First scenario can go either way. Akainu wins the second with about high-very high difficulty


----------



## Pirao (Mar 25, 2015)

Turrin you think anyone is gonna believe your claimed translations over that of a professional translator? Really?


----------



## Kaiser (Mar 25, 2015)

You don't need to be japanese to have an idea of what Turrin is trying to say. There exist translator web sites in internet between japanese and english for this and if the raw is actually right, what Turrin says is correct(i checked)


----------



## Pirao (Mar 25, 2015)

Kaiser said:


> You don't need to be japanese to have an idea of what Turrin is trying to say. There exist translator web sites in internet between japanese and english for this and if the raw is actually right, what Turrin says is correct(i checked)

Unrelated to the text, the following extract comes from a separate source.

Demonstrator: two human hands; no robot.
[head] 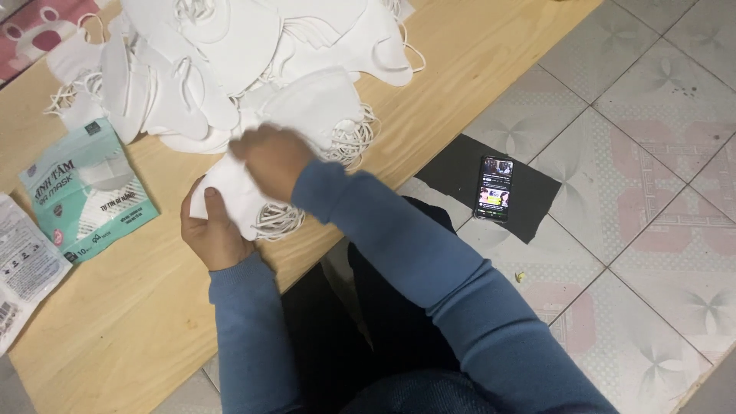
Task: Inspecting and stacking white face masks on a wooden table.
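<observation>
- At the far left edge of the wooden surface (138, 322) lies a clear printed packet (19, 268), and just beside it a teal packet (88, 192) with a window showing white inside.
- Your left hand (211, 230) rests near the surface's front edge, fingers clamped on a small stack of white face masks (234, 192), thumb on top and the elastic loops (277, 221) spilling out to the right.
- These masks look very light, soft and floppy, likely to slide apart; the folded body seems the surest place to grip, not the springy loops.
- Your right hand (274, 157) crosses over the same stack, blurred; it presses on the top mask, but you cannot tell whether its fingers are closed on it.
- Behind both hands, a large loose pile of white masks (230, 54) covers the far part of the surface.
- To the right, down on the tiled floor (652, 192), a phone (494, 188) with a lit screen lies on a dark mat (529, 207).
</observation>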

Translator websites are usually sh*t, they don't take common idioms into account, nor context. Do you really think I'm going to take at face value the translation of a random poster with a clear agenda in an internet forum over that of a profesional translator?


----------



## Kaiser (Mar 25, 2015)

I guess you could be right concerning things like tonation, contexts or idioms


----------



## Turrin (Mar 25, 2015)

Coruscation said:


> You really don't get any of this do you? *It's about context*. You said yourself that the word CAN mean equality. Well there you go. I'm guessing that's why a professional translator like Stephen translated it the way he did. Because *context* informs us that that's what it is. Equality. On par. _Match_. Not "a good fight" or whatever dumb shit you came up with to explain it away..

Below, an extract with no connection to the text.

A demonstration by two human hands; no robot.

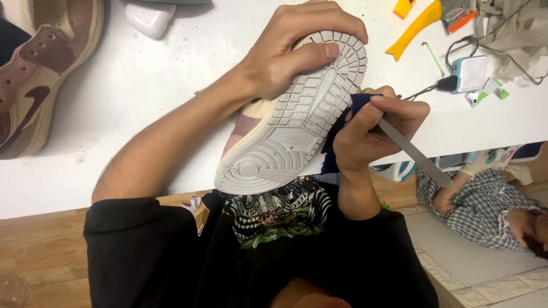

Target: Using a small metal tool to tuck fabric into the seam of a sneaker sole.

The context can make sense for equality or them just being close. Nothing differentiates the two. Stephan did make a choice, but not because the raw-japanese leans in one way or the other, but just to make the wording flow better in english.

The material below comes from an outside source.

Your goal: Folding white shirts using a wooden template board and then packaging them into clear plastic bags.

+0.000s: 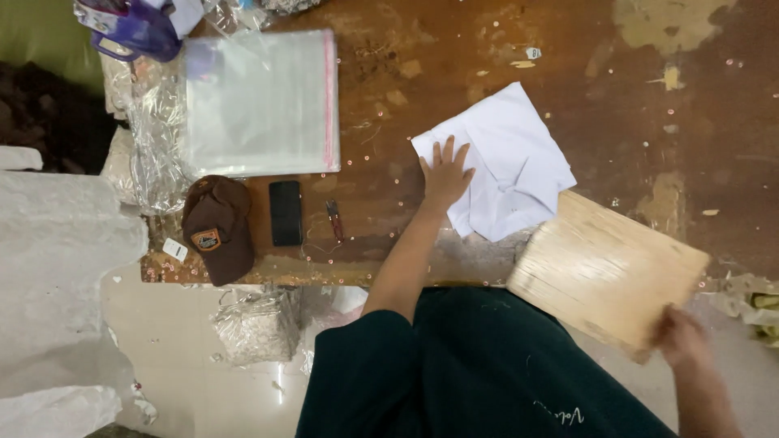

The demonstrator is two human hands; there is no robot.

Stephan was likely not translating this shit, to be held up as the word of god in strength debates. He was probably just translating this so people could read the manga in a smoother fashion than what truly crap online translations can many times produce. 



> We know that's not the meaning because Garp also once gave Roger really, really good fights to the point where he nearly killed him. But Whitebeard was the ONLY man who could EVER fight Roger in some way. Now if Garp nearly killed Roger, and WB did more than that, what the hell is more than nearly killing a guy? That would be matching the guy. Like a professional translator put it.


Or they simply happened at different time periods. Garp nearly killed Roger. Than Roger got stronger and at that point only WB could put up such a good fight against them. 

Again, because Buggy's statement lacks a sense of temporality outside of this happening once upon a time, and i'm assuming Garp's does as well (though I haven't seen it), there is no reason for them to be contradictory. 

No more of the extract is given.